(Beginning of Provided material)

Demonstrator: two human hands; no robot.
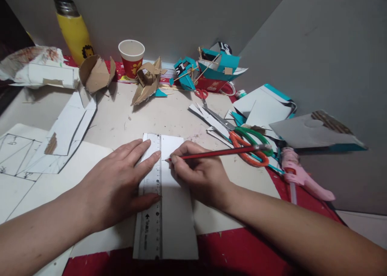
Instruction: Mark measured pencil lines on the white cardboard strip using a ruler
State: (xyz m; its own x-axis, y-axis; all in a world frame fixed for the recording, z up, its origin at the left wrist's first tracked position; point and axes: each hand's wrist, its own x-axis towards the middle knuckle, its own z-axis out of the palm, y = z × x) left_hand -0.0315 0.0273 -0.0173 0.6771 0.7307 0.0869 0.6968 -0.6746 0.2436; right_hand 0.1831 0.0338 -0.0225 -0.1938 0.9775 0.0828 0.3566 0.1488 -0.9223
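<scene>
A clear ruler (pixel 152 223) lies lengthwise along the left part of a white card strip (pixel 179 223). My left hand (pixel 117 183) is spread, its fingertips pressing on the ruler. Pinched in my right hand (pixel 202 175) is a red and black pencil (pixel 214 152), its tip touching the card just right of the ruler's edge, near a short dark mark. The card's upper right part is partly hidden by my right hand.
Behind stand a yellow bottle (pixel 72 32), a paper cup (pixel 132 58) and cardboard pieces (pixel 148 82). To the right are green-and-orange scissors (pixel 249 145), card scraps (pixel 260 106) and a pink glue gun (pixel 302 175). Paper with drawn lines (pixel 21 159) lies left.
</scene>
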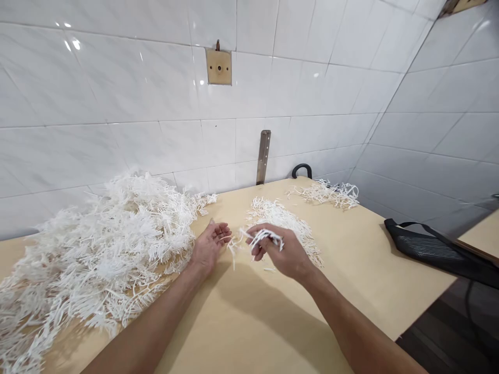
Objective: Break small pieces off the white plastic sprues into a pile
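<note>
Over the middle of the tabletop, my right hand (278, 249) is closed around a small bunch of thin white branching sprigs (267, 237). Their ends poke out over the fingers. My left hand (210, 244) is just to the left, palm turned inward, fingers loosely curled and thumb apart. A single forked white sprig (234, 246) hangs between the hands, close to the left fingertips; whether those fingers touch it is unclear. Behind the right hand lies a flat pile of white sprigs (288, 223). A large tangled heap of white branching pieces (117, 244) rises left of my left hand.
A smaller white cluster (331, 194) lies at the table's back right, near a black curved handle (302, 169). A black mesh item (436, 249) stands at the right edge. A metal strip (264, 156) leans against the tiled wall behind the tan tabletop (249, 332).
</note>
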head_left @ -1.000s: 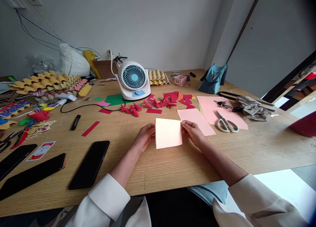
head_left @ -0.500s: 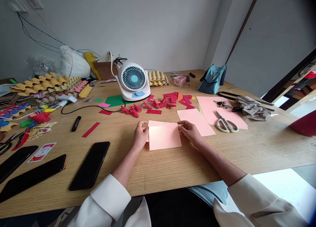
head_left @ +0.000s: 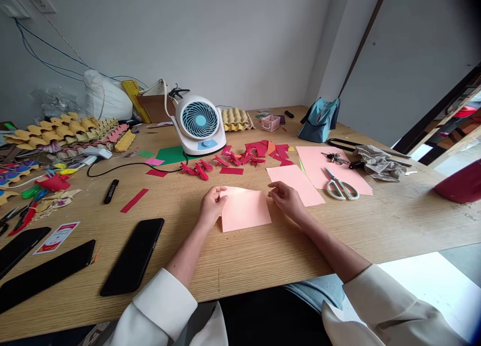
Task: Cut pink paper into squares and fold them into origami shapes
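A pale pink sheet of paper point(head_left: 246, 210) lies in front of me, with a second pink edge showing along its far and left sides. I cannot tell whether it is one folded sheet or two. At its left edge my left hand point(head_left: 212, 205) pinches the paper, thumb on top. My right hand point(head_left: 286, 199) hovers by the right far corner, thumb and index finger a little apart and just off the paper. Beyond that hand lies another pink sheet point(head_left: 295, 183). White-handled scissors point(head_left: 341, 189) rest on a larger pink sheet point(head_left: 313, 160).
A white fan point(head_left: 201, 125) stands at the back, with red paper cutouts point(head_left: 199, 169) before it. Several phones, including a black phone point(head_left: 133, 255), lie at left near a marker point(head_left: 111, 191). Keys point(head_left: 335, 158), a blue bag point(head_left: 320, 120) and egg trays point(head_left: 65, 133) are farther off.
My right fingers have come off the paper's right edge and spread slightly. My left hand still grips the left side. The whole view has shifted a little.
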### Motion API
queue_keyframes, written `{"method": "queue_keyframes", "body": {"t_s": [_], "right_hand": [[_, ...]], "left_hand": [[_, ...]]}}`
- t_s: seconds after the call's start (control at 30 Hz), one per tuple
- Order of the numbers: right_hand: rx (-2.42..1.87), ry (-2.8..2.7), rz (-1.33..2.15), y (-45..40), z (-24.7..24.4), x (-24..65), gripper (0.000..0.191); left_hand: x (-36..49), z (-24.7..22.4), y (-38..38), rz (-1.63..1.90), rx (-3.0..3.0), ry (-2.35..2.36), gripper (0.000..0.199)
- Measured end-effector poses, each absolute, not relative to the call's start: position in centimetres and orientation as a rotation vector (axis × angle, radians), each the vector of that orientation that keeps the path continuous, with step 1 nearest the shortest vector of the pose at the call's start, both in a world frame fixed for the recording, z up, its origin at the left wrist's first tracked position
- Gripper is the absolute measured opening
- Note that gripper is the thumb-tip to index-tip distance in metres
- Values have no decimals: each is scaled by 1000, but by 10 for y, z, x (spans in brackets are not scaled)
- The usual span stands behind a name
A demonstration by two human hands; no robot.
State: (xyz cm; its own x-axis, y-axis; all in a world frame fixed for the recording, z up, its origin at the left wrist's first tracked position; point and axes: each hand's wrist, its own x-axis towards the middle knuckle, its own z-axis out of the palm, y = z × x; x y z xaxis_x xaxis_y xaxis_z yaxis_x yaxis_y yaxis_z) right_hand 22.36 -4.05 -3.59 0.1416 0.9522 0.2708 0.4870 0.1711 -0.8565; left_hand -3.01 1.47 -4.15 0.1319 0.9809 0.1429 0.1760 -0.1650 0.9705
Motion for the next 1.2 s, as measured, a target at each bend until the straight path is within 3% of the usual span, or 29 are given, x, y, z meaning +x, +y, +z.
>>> {"method": "queue_keyframes", "body": {"t_s": [0.2,0.3,0.47,0.57,0.77,0.93,1.03,1.2], "right_hand": [[-1861,-1679,-72,-42,-32,269,39],[-2208,-1700,-83,-46,-35,284,55],[-2322,-1944,86,-54,-32,271,55],[-2276,-2048,60,-67,-29,255,58],[-1915,-2296,-93,-148,-39,240,63],[-1509,-2492,-159,-224,-44,243,83],[-1366,-2543,-224,-240,-40,246,67],[-1259,-2370,1,-207,-13,266,40]], "left_hand": [[-75,-35,42,1208,1801,1755,29],[-91,-30,46,1073,1924,2005,30],[-90,-29,40,1005,2054,2132,36],[-74,-31,34,949,2271,1979,33],[-28,-43,10,883,2525,1129,31],[-13,-50,-5,826,2492,1024,28],[-14,-50,-4,836,2474,1006,28],[-15,-42,-4,918,2322,1009,25]]}}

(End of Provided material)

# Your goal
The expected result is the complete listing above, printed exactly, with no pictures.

# Result for this exercise
Demonstrator: two human hands; no robot.
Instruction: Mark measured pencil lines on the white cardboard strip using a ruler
State: (xyz m; its own x-axis, y-axis; all in a world frame fixed for the recording, z up, its origin at the left wrist's first tracked position; point and axes: each hand's wrist, its own x-axis towards the middle knuckle, its own z-axis out of the palm, y = z × x) left_hand -0.0315 0.0273 -0.0173 0.6771 0.7307 0.0869 0.6968 -0.6746 0.2436; right_hand 0.1831 0.0338 -0.0225 -0.1938 0.9775 0.0828 0.3566 0.1488 -0.9223
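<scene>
A clear ruler (pixel 152 223) lies lengthwise along the left part of a white card strip (pixel 179 223). My left hand (pixel 117 183) is spread, its fingertips pressing on the ruler. Pinched in my right hand (pixel 202 175) is a red and black pencil (pixel 214 152), its tip touching the card just right of the ruler's edge, near a short dark mark. The card's upper right part is partly hidden by my right hand.
Behind stand a yellow bottle (pixel 72 32), a paper cup (pixel 132 58) and cardboard pieces (pixel 148 82). To the right are green-and-orange scissors (pixel 249 145), card scraps (pixel 260 106) and a pink glue gun (pixel 302 175). Paper with drawn lines (pixel 21 159) lies left.
</scene>
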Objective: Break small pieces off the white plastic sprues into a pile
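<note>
Over the middle of the tabletop, my right hand (278, 249) is closed around a small bunch of thin white branching sprigs (267, 237). Their ends poke out over the fingers. My left hand (210, 244) is just to the left, palm turned inward, fingers loosely curled and thumb apart. A single forked white sprig (234, 246) hangs between the hands, close to the left fingertips; whether those fingers touch it is unclear. Behind the right hand lies a flat pile of white sprigs (288, 223). A large tangled heap of white branching pieces (117, 244) rises left of my left hand.
A smaller white cluster (331, 194) lies at the table's back right, near a black curved handle (302, 169). A black mesh item (436, 249) stands at the right edge. A metal strip (264, 156) leans against the tiled wall behind the tan tabletop (249, 332).
</note>
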head_left @ -1.000s: 
head_left @ -0.500s: 
head_left @ +0.000s: 
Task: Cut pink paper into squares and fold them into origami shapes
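A pale pink sheet of paper point(head_left: 246, 210) lies in front of me, with a second pink edge showing along its far and left sides. I cannot tell whether it is one folded sheet or two. At its left edge my left hand point(head_left: 212, 205) pinches the paper, thumb on top. My right hand point(head_left: 286, 199) hovers by the right far corner, thumb and index finger a little apart and just off the paper. Beyond that hand lies another pink sheet point(head_left: 295, 183). White-handled scissors point(head_left: 341, 189) rest on a larger pink sheet point(head_left: 313, 160).
A white fan point(head_left: 201, 125) stands at the back, with red paper cutouts point(head_left: 199, 169) before it. Several phones, including a black phone point(head_left: 133, 255), lie at left near a marker point(head_left: 111, 191). Keys point(head_left: 335, 158), a blue bag point(head_left: 320, 120) and egg trays point(head_left: 65, 133) are farther off.
My right fingers have come off the paper's right edge and spread slightly. My left hand still grips the left side. The whole view has shifted a little.
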### Motion API
queue_keyframes, written `{"method": "queue_keyframes", "body": {"t_s": [_], "right_hand": [[_, ...]], "left_hand": [[_, ...]]}}`
- t_s: seconds after the call's start (control at 30 Hz), one per tuple
- Order of the numbers: right_hand: rx (-2.42..1.87), ry (-2.8..2.7), rz (-1.33..2.15), y (-45..40), z (-24.7..24.4), x (-24..65), gripper (0.000..0.191); left_hand: x (-36..49), z (-24.7..22.4), y (-38..38), rz (-1.63..1.90), rx (-3.0..3.0), ry (-2.35..2.36), gripper (0.000..0.199)
- Measured end-effector poses, each absolute, not relative to the call's start: position in centimetres and orientation as a rotation vector (axis × angle, radians), each the vector of that orientation that keeps the path continuous, with step 1 nearest the shortest vector of the pose at the call's start, both in a world frame fixed for the recording, z up, its origin at the left wrist's first tracked position
- Gripper is the absolute measured opening
- Note that gripper is the thumb-tip to index-tip distance in metres
- Values have no decimals: each is scaled by 1000, but by 10 for y, z, x (spans in brackets are not scaled)
- The usual span stands behind a name
A demonstration by two human hands; no robot.
State: (xyz cm; its own x-axis, y-axis; all in a world frame fixed for the recording, z up, its origin at the left wrist's first tracked position; point and axes: each hand's wrist, its own x-axis towards the middle knuckle, its own z-axis out of the palm, y = z × x; x y z xaxis_x xaxis_y xaxis_z yaxis_x yaxis_y yaxis_z) right_hand 22.36 -4.05 -3.59 0.1416 0.9522 0.2708 0.4870 0.1711 -0.8565; left_hand -3.01 1.47 -4.15 0.1319 0.9809 0.1429 0.1760 -0.1650 0.9705
Motion for the next 1.2 s, as measured, a target at each bend until the straight path is within 3% of the usual span, or 29 are given, x, y, z meaning +x, +y, +z.
>>> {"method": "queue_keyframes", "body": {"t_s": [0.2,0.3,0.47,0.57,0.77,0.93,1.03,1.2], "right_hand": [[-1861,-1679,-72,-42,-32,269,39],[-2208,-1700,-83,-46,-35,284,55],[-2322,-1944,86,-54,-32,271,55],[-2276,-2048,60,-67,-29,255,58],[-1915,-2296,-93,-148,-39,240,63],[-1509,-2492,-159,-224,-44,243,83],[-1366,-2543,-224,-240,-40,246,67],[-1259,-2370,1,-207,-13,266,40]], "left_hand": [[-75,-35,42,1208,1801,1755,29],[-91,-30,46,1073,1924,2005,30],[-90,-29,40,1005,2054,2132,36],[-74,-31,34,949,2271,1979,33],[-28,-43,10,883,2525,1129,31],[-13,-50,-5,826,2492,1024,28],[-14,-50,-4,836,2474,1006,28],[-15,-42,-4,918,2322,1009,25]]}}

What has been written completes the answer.